MICHAEL AND CAROLYN WRIGHT AGAINST WAIMEA WEEKLYMichael and Carolyn Wright, owners of a Richmond retirement village, complained that a series of articles in the Waimea Weekly about a lease increase were inaccurate, displayed a lack of balance, breached confidentiality, failed to distinguish comment from fact and did not disclose a conflict of interest.
The complaint was upheld on lack of balance.
The complainants said the editor's parents lived in the retirement village and this was not disclosed to readers. The editor, Steve Page, did not contest this information or answer any of the issues raised. He told the Press Council he would not participate in consideration of a complaint he thought "frivolous".
The Waimea Weekly reported that residents of the complainants' property, Waimea Village, had challenged a valuation that was to be the basis of a 120 percent increase in lease payments. It said the Wrights were "seeking substantial increases....to cover management costs, manager's salary, managers' accommodation and vehicle leases - all of these costs going into their own pockets."
A subsequent article reported a lease increase recommended by accountants and said some residents feared being forced from their homes because they could not afford it. That article stated, "Both Michael Wright and (accountant) John Murray refused to comment when contacted by Waimea Weekly."
Later the paper reported a visit by Labour Party deputy leader Annette King to hear the resident's concerns and plans by a Labour list MP, Maryan Street, to draft a bill designed to protect residents in unregistered retirement villages such as Waimea Village.
The final article subject to the complaint, dated August 24, reported that unnamed residents were moving out of the village and one accused its owners of "bullyism".
Michael and Carolyn Wright complained that the articles contained inaccuracies, breached confidentiality, were unbalanced, failed to distinguish comment from fact and failed to disclose a conflict of interest.
They made two charges of inaccuracy. They said a statement that, "In May the arbitrator valued the property at $1.7 million" was factually incorrect, and that far from "fleeing the village", as the final article claimed, most houses were vacated because occupiers had either died or gone into full time care or were releasing their equity in rental properties.
On the issue of balance, they said, "At no time was there an attempt to contact us to obtain a comment or check out the other side of the story."
They believed the series of articles became less about the village and more a personal attack on them.
Mr Page, did not reply to the Wright's complaint to him. When he was advised of their complaint to the Press Council he told the Council: "we will not be participating in what we see as frivolous complaints by individuals such as these."
While noting that the editor has previously participated in the complaints process, the Press Council records its strong displeasure at the non-response of the editor in this case.
The Wrights complained on five grounds: inaccuracy, lack of balance, breach of confidentiality, failure to distinguish comment from fact and a conflict of interest.
The complaint of inaccuracy was not upheld. When errors are alleged the complainant can be expected to specify what is wrong and supply correcting information. This complaint lacked the required precision and offered no new information or evidence that would allow the Council to make a finding of inaccuracy.

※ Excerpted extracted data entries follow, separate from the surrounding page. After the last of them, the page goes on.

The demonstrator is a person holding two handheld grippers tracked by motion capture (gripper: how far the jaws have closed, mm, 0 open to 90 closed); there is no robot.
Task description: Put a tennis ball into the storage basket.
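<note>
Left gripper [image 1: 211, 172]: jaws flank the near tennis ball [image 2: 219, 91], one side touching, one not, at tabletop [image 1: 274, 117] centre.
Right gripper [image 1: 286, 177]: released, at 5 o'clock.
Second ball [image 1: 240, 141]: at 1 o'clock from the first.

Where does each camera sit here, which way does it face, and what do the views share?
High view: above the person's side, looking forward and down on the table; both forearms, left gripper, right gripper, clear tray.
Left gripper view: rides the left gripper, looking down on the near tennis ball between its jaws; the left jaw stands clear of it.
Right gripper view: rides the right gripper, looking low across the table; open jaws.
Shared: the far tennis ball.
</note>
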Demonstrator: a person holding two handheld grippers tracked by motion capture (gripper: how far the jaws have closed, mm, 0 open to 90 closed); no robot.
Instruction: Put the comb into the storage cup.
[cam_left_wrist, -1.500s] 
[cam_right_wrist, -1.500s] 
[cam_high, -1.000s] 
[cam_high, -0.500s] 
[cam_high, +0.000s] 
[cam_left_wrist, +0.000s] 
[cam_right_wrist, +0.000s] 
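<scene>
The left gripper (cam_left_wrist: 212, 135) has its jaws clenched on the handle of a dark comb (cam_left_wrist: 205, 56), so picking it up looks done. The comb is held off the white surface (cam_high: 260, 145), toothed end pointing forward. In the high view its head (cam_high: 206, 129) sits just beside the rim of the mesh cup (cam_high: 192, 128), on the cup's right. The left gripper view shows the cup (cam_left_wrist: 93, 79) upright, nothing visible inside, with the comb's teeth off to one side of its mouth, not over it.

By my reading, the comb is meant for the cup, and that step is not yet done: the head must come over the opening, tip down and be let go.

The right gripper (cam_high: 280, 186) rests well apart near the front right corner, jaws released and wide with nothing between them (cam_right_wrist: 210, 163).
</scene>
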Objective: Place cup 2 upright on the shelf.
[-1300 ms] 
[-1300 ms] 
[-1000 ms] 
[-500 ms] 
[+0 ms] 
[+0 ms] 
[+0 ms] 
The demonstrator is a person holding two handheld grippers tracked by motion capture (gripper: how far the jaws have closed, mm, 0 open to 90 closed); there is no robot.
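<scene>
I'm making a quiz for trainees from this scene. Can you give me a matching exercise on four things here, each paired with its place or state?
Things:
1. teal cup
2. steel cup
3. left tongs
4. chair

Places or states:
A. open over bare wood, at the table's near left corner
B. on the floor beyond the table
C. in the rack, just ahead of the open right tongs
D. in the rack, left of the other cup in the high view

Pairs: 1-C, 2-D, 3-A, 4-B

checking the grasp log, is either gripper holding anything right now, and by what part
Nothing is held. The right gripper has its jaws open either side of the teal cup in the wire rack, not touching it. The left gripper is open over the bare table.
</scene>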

On the question of balance, the complaint that the newspaper had made no attempt to contact the village owners was in conflict with a statement in one of the articles that Michael Wright and his accountant John Murray had refused to comment when contacted by Waimea Weekly. However, it is clear that in the majority of the articles there was no comment from the owners, and no record that they had been contacted. The tone of the articles was unabashedly on the side of the residents. The Council felt the newspaper should have made greater efforts to contact the complainants and include their response to the severe criticisms made of them by unnamed residents.
The Council found no breach of confidence on the part of the newspaper and no failure to distinguish comment from fact. The articles were presented as fact. Quotations were clearly marked, though residents’ comments were anonymous.
The complainants advise that the editor’s parents are resident in the village. Given the strong advocacy of the articles and the lack of any balancing voice, readers would have been better-served, and better able to assess the articles, by having this fact drawn to their attention.
The complaint is upheld on grounds of lack of balance.
Press Council members considering this complaint were Barry Paterson, Pip Bruce Ferguson, Kate Coughlan, Chris Darlow, Sandy Gill, Keith Lees, Clive Lind, John Roughan, Lynn Scott and Stephen Stewart.